As in Ukraine, the problem did not begin with the crises of recent years. When the Soviet Union dissolved, Belarus’s population was more than ten million. It had been steadily declining until the events of 2020 caused a sharp uptick in emigration. The official population, according to the National Statistical Agency (Belstat), remains above nine million, but some people doubt the credibility of that figure.

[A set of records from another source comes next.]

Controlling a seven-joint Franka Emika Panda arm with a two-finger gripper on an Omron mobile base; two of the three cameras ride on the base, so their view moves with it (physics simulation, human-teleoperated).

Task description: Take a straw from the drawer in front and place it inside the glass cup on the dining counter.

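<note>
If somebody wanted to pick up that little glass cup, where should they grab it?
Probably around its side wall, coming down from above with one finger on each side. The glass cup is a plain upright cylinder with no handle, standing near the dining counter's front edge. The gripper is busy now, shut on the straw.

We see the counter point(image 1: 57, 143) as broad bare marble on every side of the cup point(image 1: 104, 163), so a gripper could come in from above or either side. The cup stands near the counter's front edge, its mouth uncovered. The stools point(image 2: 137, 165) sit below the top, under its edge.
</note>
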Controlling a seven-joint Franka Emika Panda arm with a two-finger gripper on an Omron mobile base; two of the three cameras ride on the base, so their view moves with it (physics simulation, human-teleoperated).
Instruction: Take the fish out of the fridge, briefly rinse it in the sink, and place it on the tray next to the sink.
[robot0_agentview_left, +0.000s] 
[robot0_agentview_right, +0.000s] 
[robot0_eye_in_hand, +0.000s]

The government in Belarus is trying to encourage larger families; Lukashenka talks oftener than in the past about women’s ‘role' in society being ‘motherhood’. The state is also trying to stem emigration, for example by changing the rules about mandatory work placements for graduates given state support to study at university to prevent them from leaving the country. Efforts to entice Belarusians back home through a special ‘return commission’ – which supposedly allowed political exiles to recant their past behaviour in exchange for criminal charges being dropped – may have had a more sinister motive (many have in fact been arrested on their return), but it was also in part a recognition of the demographic problems besetting the country and its economy.

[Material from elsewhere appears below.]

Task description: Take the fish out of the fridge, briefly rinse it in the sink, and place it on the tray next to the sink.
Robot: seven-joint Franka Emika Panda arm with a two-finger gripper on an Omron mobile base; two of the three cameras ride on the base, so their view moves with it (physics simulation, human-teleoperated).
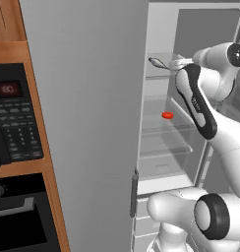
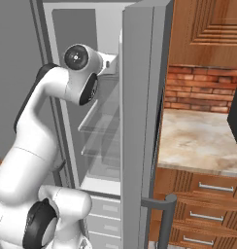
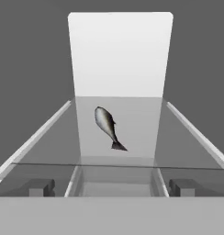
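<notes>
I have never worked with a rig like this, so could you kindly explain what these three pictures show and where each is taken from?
It is a simulated kitchen. A white robot arm reaches into the open fridge. Two pictures come from cameras on its base, behind it to the left and right. The third looks along the gripper, whose jaws stand open and hold nothing. Ahead of it a small silvery fish lies on a glass shelf. A small red item sits on a lower shelf. A black microwave stands left of the fridge.

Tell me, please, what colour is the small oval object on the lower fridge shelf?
The small oval object is bright red, clearest in the left base view.
</notes>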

As with Ukraine, it was often the young and healthy that left and the elderly who stayed behind. The 2019 Belarusian census had already found that a third of the population was over 55 and that proportion will surely have risen.

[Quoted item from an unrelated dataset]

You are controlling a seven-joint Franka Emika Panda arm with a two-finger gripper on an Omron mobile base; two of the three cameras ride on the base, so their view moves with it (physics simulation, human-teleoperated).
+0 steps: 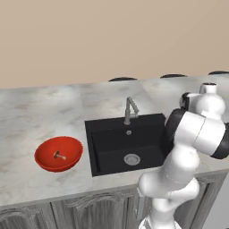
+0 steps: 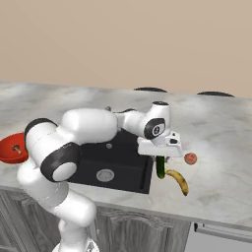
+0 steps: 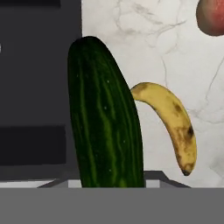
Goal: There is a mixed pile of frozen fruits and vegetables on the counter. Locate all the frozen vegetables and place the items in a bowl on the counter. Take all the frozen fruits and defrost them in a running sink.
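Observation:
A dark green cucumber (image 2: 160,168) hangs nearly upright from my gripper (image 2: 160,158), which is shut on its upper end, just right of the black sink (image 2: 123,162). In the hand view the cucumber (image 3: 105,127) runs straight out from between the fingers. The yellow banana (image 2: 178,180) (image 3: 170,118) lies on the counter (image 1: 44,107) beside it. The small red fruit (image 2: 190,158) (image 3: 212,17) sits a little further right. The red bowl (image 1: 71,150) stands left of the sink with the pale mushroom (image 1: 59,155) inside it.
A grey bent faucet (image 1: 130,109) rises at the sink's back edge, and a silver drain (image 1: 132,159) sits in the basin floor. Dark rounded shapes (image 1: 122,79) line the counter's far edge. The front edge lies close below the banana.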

A recent rumour claimed that the regime’s Operational Analytical Centre (a government research department) had concluded that fewer than eight million people now lived in Belarus. The OAC’s finding reportedly alarmed Alyaksandr Lukashenka. While the authenticity of the figures cannot be verified, it is plausible that the country’s population has fallen so steeply.
European futures
Both Ukrainians and the exiled Belarusian opposition are eyeing a future as members of the European Union. In Ukraine’s case this is a formal constitutional ambition: an amendment approved in February 2019 stated that the country’s strategic goals included EU membership. In the case of Belarus, it is the exiled opposition which – as of 2023 – has declared its goal that Belarus in the future would have membership of the EU.
Freedom of movement is one of the key appeals to individuals of closer ties to the EU and Brussels should not compromise on its core values. At the same time, it needs to focus part of its preparatory work on ensuring that the path to EU membership does not simply mean a brain drain in eastern Europe. The EU must work with its Ukrainian and Belarusian counterparts to ensure that future enlargement doesn’t compound existing demographic challenges.
It must focus its investments to help to make Belarus and Ukraine countries that people wish to return to with freedom of movement, rather than ones more people are encouraged to leave. Creating incentives to other EU citizens to relocate to the countries may also help, since immigration is the most obvious way to compensate for the low fertility rates in both countries.
Given the rise of populist sentiment in many existing EU member states, which might turn Europeans against enlargement, finding a way of making both countries attractive relocation destinations would not only help Belarus and Ukraine but would also help to keep the European project on track and bolster it for future challenges.